- THE TASK -
What lines in the listing include "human"? Return a copy of each.

#####

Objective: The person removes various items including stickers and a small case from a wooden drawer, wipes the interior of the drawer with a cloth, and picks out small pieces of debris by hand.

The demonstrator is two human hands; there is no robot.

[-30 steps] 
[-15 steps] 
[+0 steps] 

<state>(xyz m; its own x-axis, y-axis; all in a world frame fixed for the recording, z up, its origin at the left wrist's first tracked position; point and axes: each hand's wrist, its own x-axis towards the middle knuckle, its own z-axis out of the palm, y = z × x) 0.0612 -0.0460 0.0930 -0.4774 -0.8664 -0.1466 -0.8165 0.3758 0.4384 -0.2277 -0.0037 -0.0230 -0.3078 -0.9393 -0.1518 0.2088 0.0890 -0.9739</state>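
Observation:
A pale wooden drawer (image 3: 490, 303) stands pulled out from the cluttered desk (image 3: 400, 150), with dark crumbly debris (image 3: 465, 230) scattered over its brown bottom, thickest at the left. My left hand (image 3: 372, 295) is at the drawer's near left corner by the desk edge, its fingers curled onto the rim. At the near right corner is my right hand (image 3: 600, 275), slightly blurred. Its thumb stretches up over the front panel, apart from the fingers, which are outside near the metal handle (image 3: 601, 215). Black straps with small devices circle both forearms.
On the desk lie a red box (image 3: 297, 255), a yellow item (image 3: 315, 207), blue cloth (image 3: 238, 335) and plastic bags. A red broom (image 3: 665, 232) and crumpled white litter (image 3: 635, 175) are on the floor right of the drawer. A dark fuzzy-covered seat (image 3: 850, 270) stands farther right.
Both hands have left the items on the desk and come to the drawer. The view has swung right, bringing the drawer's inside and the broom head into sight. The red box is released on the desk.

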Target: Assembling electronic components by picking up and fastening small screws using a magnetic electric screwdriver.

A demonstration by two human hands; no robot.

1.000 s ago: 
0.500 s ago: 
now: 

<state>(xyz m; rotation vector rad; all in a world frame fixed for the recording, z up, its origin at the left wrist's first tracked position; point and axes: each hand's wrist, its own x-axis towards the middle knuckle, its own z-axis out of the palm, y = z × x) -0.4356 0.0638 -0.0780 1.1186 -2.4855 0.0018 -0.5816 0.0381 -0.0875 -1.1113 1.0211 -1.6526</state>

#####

- ANSWER SECTION -
The demonstrator is two human hands; there is no robot.
A demonstration by two human hands; no robot.

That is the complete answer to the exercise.